Bug #5043
closed[Crunch] accept arbitrarily long stderr lines in crunchstat
100%
Description
Crunchstat uses a bufio.Scanner
to read stderr lines, and as a consequence cannot process input lines longer than bufio.MaxScanTokenSize
(64K). (See #4889)
Using a bufio.Reader
with ReadString()
or something similar would make it more robust to unexpectedly long stderr output, without killing the child task.
Updated by Tom Clegg almost 10 years ago
- Target version changed from Arvados Future Sprints to 2015-03-11 sprint
Updated by Tom Clegg almost 10 years ago
5043-crunchstat-long-lines at 508bcab includes
Accept arbitrarily long lines on stderr. Split long stderr lines into <= 16KiB segments, emitting "firstpart[...]" then "[...]nextpart[...]" then "[...]lastpart". Splitting provides a few benefits:- crunchstat's caller (and, typically, Workbench) can see some stderr even though a newline might not arrive for a long time.
- programs trying to display the resulting log are less likely to behave badly (e.g.,
less(1)
gets very slow when displaying long lines) - crunchstat doesn't consume arbitrary amounts of RAM trying to buffer long lines.
Also: Get rid of the "log channel" and use Go's own logging library instead: it guarantees goroutine safety and allows you to specify a prefix ("crunchstat: "), which were the two things our logChan code was doing.
Updated by Peter Amstutz almost 10 years ago
I took some time to beat on this a little bit. Tested this way:
./crunchstat -cgroup-root=/sys/fs/cgroup -poll=1 bash -c "cat ~/ff4a131626aa0883c715d3c5abf394a6 1>&2" 2> out
(ff4a131626aa0883c715d3c5abf394a6 is 28 MiB of manifest on a single line I had lying around from something else..)
Works great!
Also: Get rid of the "log channel" and use Go's own logging library instead: it guarantees goroutine safety and allows you to specify a prefix ("crunchstat: "), which were the two things our logChan code was doing.

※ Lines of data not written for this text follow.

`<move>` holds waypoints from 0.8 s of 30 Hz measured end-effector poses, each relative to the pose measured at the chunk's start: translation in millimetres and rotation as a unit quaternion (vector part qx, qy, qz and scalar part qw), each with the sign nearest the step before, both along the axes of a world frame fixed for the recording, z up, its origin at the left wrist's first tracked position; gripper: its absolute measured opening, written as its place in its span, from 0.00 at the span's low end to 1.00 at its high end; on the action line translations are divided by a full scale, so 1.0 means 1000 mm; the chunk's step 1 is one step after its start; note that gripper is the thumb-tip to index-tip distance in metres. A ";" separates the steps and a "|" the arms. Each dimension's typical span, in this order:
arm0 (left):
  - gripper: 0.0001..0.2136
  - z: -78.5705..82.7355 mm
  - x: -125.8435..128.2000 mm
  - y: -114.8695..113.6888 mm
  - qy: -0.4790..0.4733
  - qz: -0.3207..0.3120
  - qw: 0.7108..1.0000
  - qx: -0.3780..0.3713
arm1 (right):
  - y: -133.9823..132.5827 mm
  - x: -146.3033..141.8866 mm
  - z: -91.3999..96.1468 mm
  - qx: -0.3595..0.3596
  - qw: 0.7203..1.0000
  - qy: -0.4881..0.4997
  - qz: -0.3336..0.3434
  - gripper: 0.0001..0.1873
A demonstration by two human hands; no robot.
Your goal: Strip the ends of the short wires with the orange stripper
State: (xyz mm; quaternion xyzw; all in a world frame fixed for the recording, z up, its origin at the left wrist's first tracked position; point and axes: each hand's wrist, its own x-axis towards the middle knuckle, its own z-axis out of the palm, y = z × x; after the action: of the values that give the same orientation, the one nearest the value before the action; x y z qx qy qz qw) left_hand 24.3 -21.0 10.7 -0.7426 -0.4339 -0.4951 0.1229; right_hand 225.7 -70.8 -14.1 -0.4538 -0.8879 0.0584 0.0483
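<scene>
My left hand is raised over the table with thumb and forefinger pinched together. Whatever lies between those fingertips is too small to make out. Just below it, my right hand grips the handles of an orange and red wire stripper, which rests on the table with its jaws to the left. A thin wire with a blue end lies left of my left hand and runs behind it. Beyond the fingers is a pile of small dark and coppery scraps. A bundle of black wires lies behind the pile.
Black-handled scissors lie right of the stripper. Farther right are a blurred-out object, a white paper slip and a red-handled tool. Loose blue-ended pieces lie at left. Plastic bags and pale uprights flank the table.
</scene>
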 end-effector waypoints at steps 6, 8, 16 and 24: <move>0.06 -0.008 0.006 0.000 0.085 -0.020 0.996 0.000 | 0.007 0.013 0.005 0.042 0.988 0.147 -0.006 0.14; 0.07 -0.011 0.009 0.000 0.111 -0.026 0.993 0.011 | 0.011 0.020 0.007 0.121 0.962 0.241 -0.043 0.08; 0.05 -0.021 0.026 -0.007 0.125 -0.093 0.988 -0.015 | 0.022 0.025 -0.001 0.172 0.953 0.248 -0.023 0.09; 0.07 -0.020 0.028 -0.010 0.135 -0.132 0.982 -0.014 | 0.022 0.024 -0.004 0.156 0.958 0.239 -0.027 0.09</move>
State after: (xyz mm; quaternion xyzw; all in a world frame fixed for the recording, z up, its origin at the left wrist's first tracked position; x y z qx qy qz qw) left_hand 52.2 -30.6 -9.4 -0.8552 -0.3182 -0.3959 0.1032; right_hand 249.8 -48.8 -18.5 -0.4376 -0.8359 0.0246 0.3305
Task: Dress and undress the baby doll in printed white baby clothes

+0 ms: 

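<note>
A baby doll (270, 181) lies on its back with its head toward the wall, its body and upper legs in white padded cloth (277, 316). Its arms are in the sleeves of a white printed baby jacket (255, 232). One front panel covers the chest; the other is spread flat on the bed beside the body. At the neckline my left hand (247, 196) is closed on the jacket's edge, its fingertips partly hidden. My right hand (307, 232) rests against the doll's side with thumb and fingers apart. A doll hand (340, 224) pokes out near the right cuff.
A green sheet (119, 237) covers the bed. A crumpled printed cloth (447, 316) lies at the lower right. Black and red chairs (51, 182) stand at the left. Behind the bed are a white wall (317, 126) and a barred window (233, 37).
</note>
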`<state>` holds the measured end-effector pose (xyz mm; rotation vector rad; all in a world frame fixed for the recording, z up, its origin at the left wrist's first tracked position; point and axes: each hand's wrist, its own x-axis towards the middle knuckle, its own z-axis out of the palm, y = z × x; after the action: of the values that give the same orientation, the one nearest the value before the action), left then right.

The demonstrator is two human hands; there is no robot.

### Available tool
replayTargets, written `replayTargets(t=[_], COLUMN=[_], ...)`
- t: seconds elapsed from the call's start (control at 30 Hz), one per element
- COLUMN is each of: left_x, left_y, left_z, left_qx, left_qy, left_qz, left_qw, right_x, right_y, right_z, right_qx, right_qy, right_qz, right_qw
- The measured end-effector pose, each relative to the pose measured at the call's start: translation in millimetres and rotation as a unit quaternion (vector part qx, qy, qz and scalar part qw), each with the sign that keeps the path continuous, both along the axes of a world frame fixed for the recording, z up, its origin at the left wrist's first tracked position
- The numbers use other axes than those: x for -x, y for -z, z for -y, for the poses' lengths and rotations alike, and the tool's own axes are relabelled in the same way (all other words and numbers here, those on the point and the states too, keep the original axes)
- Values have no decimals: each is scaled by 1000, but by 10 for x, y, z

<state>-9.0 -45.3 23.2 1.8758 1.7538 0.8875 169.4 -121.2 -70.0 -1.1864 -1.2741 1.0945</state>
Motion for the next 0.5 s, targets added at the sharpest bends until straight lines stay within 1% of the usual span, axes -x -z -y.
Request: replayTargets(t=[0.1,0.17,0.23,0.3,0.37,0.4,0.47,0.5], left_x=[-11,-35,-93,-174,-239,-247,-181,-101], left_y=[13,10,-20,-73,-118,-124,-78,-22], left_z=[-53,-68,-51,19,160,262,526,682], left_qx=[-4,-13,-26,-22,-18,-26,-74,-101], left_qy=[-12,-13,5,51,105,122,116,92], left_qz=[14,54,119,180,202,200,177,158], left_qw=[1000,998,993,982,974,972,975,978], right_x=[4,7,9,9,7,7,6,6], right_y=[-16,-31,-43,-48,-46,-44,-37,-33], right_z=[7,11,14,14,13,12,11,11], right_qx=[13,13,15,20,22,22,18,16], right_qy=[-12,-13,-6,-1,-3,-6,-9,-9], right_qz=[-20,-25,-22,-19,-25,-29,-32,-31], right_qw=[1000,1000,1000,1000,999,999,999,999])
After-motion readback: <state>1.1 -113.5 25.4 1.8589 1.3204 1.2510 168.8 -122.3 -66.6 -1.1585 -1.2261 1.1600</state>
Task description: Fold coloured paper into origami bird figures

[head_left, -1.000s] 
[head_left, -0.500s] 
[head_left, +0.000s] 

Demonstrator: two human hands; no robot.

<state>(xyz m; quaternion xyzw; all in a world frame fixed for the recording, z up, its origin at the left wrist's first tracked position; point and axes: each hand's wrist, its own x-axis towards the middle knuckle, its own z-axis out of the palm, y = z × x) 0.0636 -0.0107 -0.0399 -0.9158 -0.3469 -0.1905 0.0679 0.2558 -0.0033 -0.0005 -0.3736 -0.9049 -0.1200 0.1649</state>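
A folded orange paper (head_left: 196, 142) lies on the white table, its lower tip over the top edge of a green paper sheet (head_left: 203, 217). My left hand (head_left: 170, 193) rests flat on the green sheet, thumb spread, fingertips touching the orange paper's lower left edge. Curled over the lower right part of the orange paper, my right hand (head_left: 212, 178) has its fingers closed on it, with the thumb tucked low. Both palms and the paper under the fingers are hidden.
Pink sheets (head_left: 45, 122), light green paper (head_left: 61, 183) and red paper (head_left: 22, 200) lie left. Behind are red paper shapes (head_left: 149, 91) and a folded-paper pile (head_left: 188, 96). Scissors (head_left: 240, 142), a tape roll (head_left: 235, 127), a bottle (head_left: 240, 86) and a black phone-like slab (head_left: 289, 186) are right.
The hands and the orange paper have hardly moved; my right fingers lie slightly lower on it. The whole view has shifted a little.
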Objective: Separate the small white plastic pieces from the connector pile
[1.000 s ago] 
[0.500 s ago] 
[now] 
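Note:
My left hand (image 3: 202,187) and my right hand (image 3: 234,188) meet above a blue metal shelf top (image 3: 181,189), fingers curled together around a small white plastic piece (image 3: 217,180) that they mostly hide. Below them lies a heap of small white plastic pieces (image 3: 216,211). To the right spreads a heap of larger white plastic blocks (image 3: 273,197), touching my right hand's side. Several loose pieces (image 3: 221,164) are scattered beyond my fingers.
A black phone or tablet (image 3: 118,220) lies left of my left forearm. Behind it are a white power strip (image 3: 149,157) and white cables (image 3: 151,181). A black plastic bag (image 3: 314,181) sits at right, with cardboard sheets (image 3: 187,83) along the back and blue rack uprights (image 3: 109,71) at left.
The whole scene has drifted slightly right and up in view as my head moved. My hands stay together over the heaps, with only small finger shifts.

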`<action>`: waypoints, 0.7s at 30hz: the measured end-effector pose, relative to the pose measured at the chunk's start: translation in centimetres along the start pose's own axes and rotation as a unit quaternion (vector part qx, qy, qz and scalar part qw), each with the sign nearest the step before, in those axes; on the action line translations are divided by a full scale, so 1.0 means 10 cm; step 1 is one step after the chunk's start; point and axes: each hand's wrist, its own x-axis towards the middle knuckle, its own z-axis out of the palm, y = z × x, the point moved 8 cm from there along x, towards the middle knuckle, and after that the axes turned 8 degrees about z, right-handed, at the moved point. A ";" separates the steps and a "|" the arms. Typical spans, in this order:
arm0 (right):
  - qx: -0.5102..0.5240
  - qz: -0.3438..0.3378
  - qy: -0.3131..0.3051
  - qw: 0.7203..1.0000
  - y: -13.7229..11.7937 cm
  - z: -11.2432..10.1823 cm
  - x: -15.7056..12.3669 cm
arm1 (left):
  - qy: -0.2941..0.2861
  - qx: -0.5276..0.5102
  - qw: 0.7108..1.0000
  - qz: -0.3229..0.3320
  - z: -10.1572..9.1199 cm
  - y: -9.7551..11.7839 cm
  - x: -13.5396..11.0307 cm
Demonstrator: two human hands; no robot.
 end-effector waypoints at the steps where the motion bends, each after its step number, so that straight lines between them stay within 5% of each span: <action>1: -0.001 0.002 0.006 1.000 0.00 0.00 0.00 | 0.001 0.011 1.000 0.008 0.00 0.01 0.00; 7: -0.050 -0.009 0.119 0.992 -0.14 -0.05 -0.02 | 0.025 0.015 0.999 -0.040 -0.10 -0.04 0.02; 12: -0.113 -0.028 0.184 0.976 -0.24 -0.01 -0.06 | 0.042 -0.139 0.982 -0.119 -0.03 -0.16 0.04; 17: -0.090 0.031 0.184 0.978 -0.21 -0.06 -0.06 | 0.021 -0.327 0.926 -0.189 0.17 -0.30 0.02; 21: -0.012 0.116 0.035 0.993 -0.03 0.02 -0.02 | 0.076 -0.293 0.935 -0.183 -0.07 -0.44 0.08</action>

You're creating separate "statLog" and "childLog" Loggers that both write to Stderr, and (from looking at the actual log.go code) each one has its own mutex, which means writes to "statLog" are serialized, but this has no effect on writes to "childLog". In practice this doesn't seem to be an issue, but I think we're just getting lucky that Write()
on the underlying stderr stream is effectively atomic for small writes.
Just one thing puzzled me in the tests:
t.Fatalf("sent %d bytes, got %d different bytes", len(sentBytes)+1, len(receivedBytes))
Why does it report len(sentBytes)+1
when the test is bytes.Compare(receivedBytes, sentBytes)
?
Updated by Tom Clegg almost 10 years ago
Peter Amstutz wrote:
Also: Get rid of the "log channel" and use Go's own logging library instead: it guarantees goroutine safety and allows you to specify a prefix ("crunchstat: "), which were the two things our logChan code was doing.
You're creating separate "statLog" and "childLog" Loggers that both write to Stderr, and (from looking at the actual log.go code) each one has its own mutex, which means writes to "statLog" are serialized, but this has no effect on writes to "childLog". In practice this doesn't seem to be an issue, but I think we're just getting lucky that
Write()
on the underlying stderr stream is effectively atomic for small writes.
It's not just luck: the Go log library also guarantees "each logging operation makes a single call to the Writer's Write method." The mutex just controls access to the logger's output buffer; os.Stderr.Write()
itself is already safe to use from multiple goroutines.
You can exercise this with something like
./crunchstat -cgroup-root=/sys/fs/cgroup -poll=1 sh -c 'yes c------------------------------------------------------------------------ >&2' 2>&1 |egrep -v ^c
Why does it report
len(sentBytes)+1
when the test isbytes.Compare(receivedBytes, sentBytes)
?
Oops, fixed @ f1589a6. (This was left over from an uglier version in which sentBytes didn't end with a newline.)
Updated by Peter Amstutz almost 10 years ago
Tom Clegg wrote:
It's not just luck: the Go log library also guarantees "each logging operation makes a single call to the Writer's Write method." The mutex just controls access to the logger's output buffer;
os.Stderr.Write()
itself is already safe to use from multiple goroutines.
Citation? I believe you, but I'm curious where it actually says that in the Go documentation.
In my own test I didn't see any interference, so it does seem to be working in practice.
LGTM.
Updated by Anonymous almost 10 years ago
- Status changed from In Progress to Resolved
Applied in changeset arvados|commit:a04ea95e79c60ed2a54eaec5b5c2e235fe39ef9a.